About The skipper



Years Old

Lives: Varna, Bulgaria

Miles sailed: 200.000+

Group: Super-Zero

Status: Full Entry

Where does your passion for sailing come from?

If there is such a thing like reading too much, that’s most likely what eventually made sailing my way of life. Reading about Magellan, Columbus, De Gama, etc. in a small Eastern Block country quite naturally lead me to the local nautical club and got me into rowing and sailing as a kid on the Danube river, going through Optimiasts, Cadets, CombiBoats, Zephyrs, Finns, and windsurfing between the mid-70s and late 80s. Celestial navigation became an obsession around the age of 14 and using a pan of oil as an artificial horizon on the balcony used to cause some raised eyebrows on my parents’ part but it was the only way to practice while living away from the sea. As a student in the River Navigation Technical High School in Rousse, Bulgaria, 4 of us – close-minded friends (all aged 17 at the time) – built a wooden cutter and did a couple of (quite insane in hindsight) winter trips up and down the Danube.

After applying to, and graduating from the Naval Academy – The Merchant Marine Navigational Department was then the only natural way forward. The five years of hard study and military discipline combined with training voyages, sports and sailing on a Quarter-tonner entirely crewed by cadets, were great schooling for a lifetime of yachting. In 1989, we took part in the Quarter-ton Cup in Falmouth, UK. A year earlier, aboard the one-tonner BulconStar, we set a record time crossing the Black Sea – funny it remained unbeaten for 31 years until November 2019 when my crew and I aboard my present boat managed to do the trip from Sochi to Varna considerably faster.

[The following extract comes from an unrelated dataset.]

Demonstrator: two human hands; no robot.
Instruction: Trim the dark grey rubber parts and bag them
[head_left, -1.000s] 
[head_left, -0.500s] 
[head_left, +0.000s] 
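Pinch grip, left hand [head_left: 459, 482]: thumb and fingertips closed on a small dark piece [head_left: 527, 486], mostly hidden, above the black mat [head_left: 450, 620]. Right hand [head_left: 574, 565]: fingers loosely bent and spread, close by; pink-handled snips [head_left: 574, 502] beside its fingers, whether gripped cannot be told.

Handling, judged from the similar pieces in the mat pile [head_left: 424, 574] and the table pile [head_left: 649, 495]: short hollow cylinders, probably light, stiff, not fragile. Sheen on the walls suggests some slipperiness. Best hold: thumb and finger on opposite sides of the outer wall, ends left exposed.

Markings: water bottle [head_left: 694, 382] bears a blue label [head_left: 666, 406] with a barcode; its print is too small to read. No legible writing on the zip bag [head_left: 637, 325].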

After sailing off (having emigration in mind) to the unknown on a 9-meter sailing boat with no engine in September 1991 and a crazy autumn sail from Varna to Malta then Gibraltar and back to Malta, fate led me to my first paid position. Many years as Captain, Mate and Engineer in the super yacht industry followed, until eventually I returned to my country in 2003 and setup up a yacht services company. Running a business never stopped me from actively sailing though: delivery trips, charters, boat ownership. For the past 2 years I’ve gone back to racing on my last boat Espresso Martini.

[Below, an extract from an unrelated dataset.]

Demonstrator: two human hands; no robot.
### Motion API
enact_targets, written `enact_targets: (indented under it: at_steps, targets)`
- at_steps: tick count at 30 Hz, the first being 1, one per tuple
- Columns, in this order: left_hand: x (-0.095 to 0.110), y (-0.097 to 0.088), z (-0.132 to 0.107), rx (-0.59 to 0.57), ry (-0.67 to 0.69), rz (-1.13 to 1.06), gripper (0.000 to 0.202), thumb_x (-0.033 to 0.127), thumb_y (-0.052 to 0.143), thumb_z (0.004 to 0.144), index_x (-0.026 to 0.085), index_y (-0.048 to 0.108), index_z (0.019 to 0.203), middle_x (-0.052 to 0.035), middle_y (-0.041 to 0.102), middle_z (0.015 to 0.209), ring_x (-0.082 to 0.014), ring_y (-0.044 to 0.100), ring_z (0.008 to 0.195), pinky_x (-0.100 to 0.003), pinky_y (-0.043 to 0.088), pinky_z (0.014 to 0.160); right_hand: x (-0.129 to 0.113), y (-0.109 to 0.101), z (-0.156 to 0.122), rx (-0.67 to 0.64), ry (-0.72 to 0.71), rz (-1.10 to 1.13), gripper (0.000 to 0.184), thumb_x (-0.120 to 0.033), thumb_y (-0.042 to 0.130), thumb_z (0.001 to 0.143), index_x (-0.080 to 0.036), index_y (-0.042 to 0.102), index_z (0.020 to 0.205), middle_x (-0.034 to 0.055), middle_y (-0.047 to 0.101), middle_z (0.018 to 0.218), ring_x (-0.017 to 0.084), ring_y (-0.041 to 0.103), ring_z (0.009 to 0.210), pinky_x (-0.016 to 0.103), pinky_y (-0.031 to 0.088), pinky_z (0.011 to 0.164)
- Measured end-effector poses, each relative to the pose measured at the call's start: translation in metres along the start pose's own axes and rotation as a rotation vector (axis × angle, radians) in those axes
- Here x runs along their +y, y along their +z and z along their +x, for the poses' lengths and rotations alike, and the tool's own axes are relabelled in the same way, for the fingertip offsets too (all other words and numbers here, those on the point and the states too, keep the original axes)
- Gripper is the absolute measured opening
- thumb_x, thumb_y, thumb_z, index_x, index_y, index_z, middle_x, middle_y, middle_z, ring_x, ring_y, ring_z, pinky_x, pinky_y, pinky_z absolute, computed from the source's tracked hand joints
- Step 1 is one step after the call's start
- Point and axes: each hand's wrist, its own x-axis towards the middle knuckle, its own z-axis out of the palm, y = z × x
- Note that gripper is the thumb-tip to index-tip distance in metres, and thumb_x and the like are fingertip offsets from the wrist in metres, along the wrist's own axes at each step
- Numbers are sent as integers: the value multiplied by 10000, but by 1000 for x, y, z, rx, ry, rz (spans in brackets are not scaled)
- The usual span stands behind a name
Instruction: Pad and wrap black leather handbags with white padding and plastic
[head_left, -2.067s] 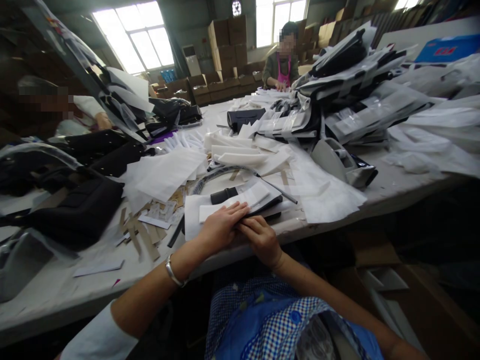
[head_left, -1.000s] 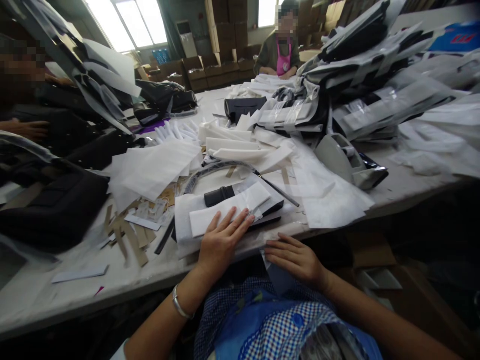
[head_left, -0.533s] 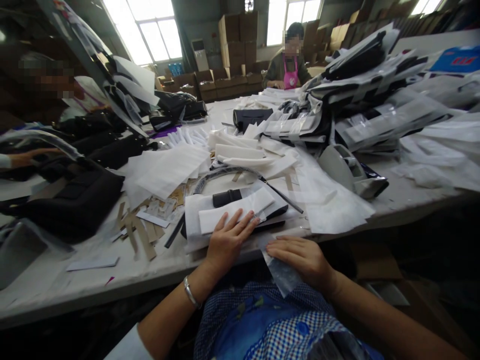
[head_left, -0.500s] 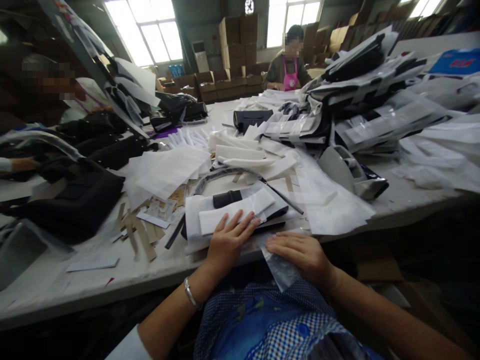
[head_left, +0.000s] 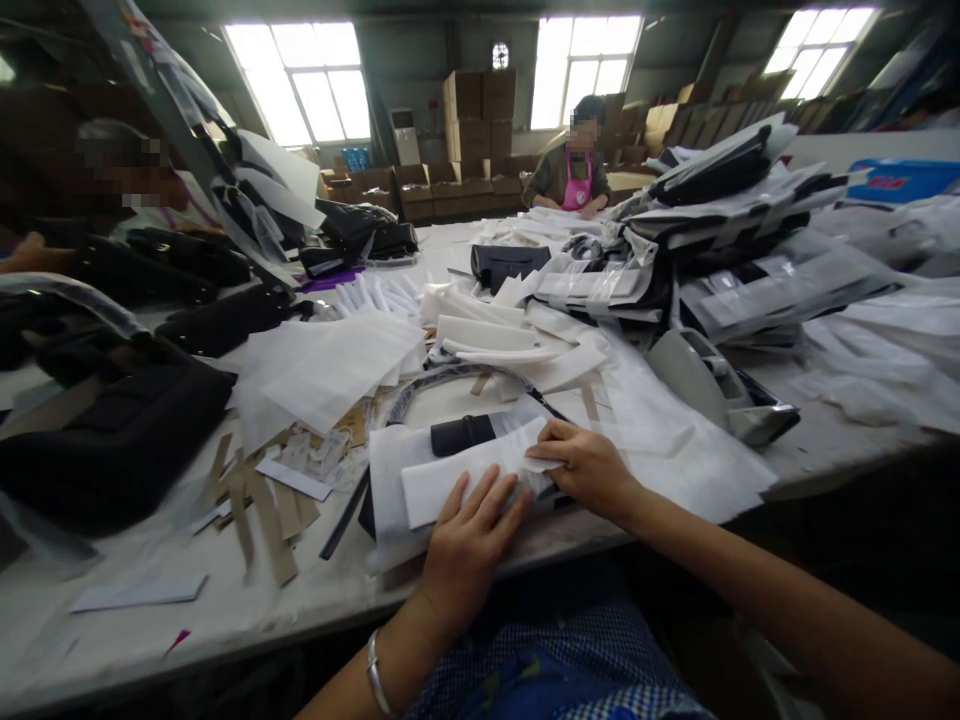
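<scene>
White table (head_left: 255, 622), 1 white strip (head_left: 461, 464) partly beneath left fingers (head_left: 480, 500).

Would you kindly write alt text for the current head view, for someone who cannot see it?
The left hand rests on a white strip while the right hand pinches thin white material at its right end. A black handle curves behind; across the cluttered table is a co-worker in a pink apron.
</scene>
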Motion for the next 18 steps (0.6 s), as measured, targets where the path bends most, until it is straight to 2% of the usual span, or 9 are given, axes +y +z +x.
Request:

What are the lessons you learnt from sailing?

For me, sailing has long become a way of life. I could easily say that everything I am as a person I owe to sailing. Sailing is freedom and immense pleasure but also a permanent challenge to strive for perfection. No one knows it all – we are all constantly learning. Despite all that technology at our fingertips in present days, Nature easily shows us now and again just how much larger it is. Hard work, self-improvement, respect to the Ocean and respect to people, and not taking yourself too seriously – perhaps these are the most important lessons I have learned so far. Well, learning never stops, does it?

What brought you to like single-handed sailing?

Quite frankly, single-handed racing goes against my grain as a professional mariner. Not being able to have a 24-hour 360-degree watch goes against all standard maritime rules. But… What a challenge this is! I do consider successful long-distance single-handed sailing to be one of human beings’ top personal endeavours and achievements: right up there with space exploration and fighter-jet piloting. Not having done much single-handed sailing myself, the very idea opens a new door and calls for a serious effort on my part to reach a satisfactory level of confidence in my own skills, knowledge, physical and mental strength to line up for the start and, Neptune permitting, cross the finish line.

What prompted you to sign up for this event?

Complacency and going with the tide is not my idea of living. Responding to the brilliant idea of giving similar-minded sailors who, for one reason or another, are not among the lucky few to professionally sail boats that are the product of millions-dollar campaigns, an opportunity to sail non-stop solo around the world, is probably the most natural action of a life-time sailor.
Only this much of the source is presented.